Wednesday, September 30, 2009

letter to himself....

I have often enjoyed debates with friends about why it is that lesbian and gay relationships are typically short lived. We are surrounded by the straight married myth of ever-lasting love...and it is glaringly obvious that we, as a sexuality, fall far short of this fairy tale.  In vain do we quote divorce rates in the general population - the fact remains that most of us know very few gay or lesbian couples who have stood the test of time.  In fact, in my personal experience, this is doubly so for lesbians compared to gay men...then again, perhaps the boundaries of love are looser in many gay male long-lasting relationships.  My only fall back is that we lack both the binding rituals and the role models that inspire the "til death do us part" partnering.  Tonight in a fit of procrastination of the uni assignment I should be writing I came across Stephen Fry's letter to himself - "dearest absurd child"... it is a wonderful read, highly recommended.... and I include the following excerpt :

http://www.guardian.co.uk/media/2009/apr/30/stephen-fry-letter-gay-rights

I finally know now, as I easily knew then, that the most important thing is love.
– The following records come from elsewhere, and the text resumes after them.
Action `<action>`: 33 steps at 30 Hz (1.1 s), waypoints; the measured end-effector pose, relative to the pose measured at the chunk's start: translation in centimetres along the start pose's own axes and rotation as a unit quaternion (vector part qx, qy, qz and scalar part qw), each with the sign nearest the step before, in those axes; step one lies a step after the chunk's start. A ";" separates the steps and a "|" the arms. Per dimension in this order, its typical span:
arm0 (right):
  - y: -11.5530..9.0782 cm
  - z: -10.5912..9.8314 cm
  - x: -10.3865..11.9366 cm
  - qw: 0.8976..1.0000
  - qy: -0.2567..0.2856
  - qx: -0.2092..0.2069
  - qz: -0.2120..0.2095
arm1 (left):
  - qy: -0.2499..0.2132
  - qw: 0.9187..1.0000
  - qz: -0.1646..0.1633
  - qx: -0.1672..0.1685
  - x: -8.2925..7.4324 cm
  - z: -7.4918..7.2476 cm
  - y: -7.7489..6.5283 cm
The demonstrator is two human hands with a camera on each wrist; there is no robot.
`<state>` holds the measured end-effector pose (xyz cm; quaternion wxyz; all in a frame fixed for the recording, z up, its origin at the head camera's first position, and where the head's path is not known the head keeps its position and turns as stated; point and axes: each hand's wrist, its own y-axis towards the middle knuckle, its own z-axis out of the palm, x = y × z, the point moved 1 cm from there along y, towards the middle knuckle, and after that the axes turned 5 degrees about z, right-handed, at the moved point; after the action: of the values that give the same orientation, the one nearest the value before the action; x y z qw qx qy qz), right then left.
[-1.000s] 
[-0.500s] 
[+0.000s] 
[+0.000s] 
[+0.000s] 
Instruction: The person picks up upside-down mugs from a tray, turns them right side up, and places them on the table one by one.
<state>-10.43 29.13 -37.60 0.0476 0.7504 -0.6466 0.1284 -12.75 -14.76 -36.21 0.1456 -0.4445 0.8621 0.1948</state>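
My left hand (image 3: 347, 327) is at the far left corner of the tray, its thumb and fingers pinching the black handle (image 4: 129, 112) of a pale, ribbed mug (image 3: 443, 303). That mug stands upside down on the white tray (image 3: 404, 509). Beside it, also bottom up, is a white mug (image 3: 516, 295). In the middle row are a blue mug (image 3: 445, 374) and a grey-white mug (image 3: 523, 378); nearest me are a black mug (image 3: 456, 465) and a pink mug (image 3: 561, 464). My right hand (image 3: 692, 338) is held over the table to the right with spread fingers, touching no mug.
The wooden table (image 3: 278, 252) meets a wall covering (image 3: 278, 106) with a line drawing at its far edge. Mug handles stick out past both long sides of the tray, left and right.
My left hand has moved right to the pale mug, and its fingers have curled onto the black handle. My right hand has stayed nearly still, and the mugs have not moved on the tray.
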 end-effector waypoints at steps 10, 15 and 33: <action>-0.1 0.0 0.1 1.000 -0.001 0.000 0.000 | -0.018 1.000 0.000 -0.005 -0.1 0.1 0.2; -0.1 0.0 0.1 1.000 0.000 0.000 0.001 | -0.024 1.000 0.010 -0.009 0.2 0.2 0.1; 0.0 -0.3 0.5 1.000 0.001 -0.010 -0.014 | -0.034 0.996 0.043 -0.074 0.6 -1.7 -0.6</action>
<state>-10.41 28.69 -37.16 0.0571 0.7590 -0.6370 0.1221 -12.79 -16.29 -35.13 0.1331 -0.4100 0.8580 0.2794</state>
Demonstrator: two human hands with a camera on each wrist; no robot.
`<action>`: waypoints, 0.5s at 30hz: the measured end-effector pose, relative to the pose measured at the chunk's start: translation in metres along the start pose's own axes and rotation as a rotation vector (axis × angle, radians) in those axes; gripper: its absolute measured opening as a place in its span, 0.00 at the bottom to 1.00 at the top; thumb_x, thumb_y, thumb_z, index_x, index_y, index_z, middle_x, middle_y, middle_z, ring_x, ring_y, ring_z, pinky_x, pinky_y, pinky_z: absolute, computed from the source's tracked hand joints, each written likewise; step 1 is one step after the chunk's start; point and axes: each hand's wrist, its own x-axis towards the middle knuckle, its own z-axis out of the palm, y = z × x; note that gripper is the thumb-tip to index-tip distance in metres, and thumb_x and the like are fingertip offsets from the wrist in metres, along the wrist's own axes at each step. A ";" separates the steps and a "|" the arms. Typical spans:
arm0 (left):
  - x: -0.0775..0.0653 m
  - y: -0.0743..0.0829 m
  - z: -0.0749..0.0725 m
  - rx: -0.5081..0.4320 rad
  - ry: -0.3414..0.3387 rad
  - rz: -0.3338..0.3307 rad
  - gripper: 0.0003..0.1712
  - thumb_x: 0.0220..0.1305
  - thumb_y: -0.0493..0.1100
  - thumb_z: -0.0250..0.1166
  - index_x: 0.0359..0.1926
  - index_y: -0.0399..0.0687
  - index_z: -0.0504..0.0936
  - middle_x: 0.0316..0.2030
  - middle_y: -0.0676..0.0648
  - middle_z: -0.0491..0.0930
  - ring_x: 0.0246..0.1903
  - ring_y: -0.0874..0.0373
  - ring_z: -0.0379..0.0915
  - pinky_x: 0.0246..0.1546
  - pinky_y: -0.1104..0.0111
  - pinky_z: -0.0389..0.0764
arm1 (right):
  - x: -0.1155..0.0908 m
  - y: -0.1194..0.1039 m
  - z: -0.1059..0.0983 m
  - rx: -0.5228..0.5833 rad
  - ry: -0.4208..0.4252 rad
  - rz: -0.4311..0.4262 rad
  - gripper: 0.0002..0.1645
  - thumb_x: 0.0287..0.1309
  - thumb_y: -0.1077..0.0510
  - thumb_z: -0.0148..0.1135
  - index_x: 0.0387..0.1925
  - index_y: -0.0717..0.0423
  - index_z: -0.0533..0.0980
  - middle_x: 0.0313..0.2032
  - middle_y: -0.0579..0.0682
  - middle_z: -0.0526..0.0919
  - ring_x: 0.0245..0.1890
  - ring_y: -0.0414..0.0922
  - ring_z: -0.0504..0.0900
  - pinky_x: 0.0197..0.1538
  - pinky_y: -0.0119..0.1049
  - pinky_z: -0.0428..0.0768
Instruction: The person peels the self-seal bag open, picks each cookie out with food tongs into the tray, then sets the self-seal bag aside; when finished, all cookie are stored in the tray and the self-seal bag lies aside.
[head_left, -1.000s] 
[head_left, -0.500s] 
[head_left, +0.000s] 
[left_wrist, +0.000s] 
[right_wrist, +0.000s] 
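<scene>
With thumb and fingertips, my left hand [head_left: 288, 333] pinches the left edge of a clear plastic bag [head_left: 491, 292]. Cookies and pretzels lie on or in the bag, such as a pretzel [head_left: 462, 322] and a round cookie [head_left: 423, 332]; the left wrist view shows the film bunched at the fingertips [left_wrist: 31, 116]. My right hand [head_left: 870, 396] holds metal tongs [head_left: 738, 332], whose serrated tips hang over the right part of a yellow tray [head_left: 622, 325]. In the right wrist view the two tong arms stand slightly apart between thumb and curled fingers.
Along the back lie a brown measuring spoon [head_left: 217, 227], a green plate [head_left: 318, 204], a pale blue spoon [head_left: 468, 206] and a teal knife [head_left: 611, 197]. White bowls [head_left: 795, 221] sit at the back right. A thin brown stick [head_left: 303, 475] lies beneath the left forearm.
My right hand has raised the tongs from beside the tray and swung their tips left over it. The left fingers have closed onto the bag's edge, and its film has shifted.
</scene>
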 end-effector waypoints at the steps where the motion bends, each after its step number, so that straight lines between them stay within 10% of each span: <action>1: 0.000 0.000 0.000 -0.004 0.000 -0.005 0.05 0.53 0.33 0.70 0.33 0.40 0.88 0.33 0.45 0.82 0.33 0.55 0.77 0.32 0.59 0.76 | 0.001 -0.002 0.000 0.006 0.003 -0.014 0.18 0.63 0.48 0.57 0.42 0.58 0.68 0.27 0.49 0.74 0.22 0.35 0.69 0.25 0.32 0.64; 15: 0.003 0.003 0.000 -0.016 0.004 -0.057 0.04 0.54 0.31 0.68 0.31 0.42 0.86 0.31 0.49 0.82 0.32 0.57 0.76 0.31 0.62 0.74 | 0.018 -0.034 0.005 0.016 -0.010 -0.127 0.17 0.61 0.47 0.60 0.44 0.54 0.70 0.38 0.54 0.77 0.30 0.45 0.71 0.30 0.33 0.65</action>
It doesn't matter in the slightest whether that love is for someone of your own sex or not. Gay issues are important and I shall come to them in a moment, but they shrivel like a salted snail when compared to the towering question of love. Gay people sometimes believe (to this very day, would you credit it, young Stephen?) that the preponderance of obstacles and terrors they encounter in their lives and relationships is intimately connected with the fact of their being gay. As it happens at least 90% of their problems are to do with love and love alone: the lack of it, the denial of it, the inequality of it, the missed reciprocity in it, the horrors and heartaches of it. Love cold, love hot, love fresh, love stale, love scorned, love missed, love denied, love betrayed ... the great joke of sexuality is that these problems bedevil straight people just as much as gay. The 10% of extra suffering and complexity that uniquely confronts the gay person is certainly not incidental or trifling, but it must be understood that love comes first. This is tough for straight people to work out.
Straight people are encouraged by culture and society to believe that their sexual impulses are the norm, and therefore when their affairs of the heart and loins go wrong (as they certainly will), when they are flummoxed, distraught and defeated by love, they are forced to believe that it must be their fault. We gay people at least have the advantage of being brought up to expect the world of love to be imponderably and unmanageably difficult, for we are perverted freaks and sick aberrations of nature.They - poor normal lambs - naturally find it harder to understand why, in Lysander's words, "the course of true love never did run smooth".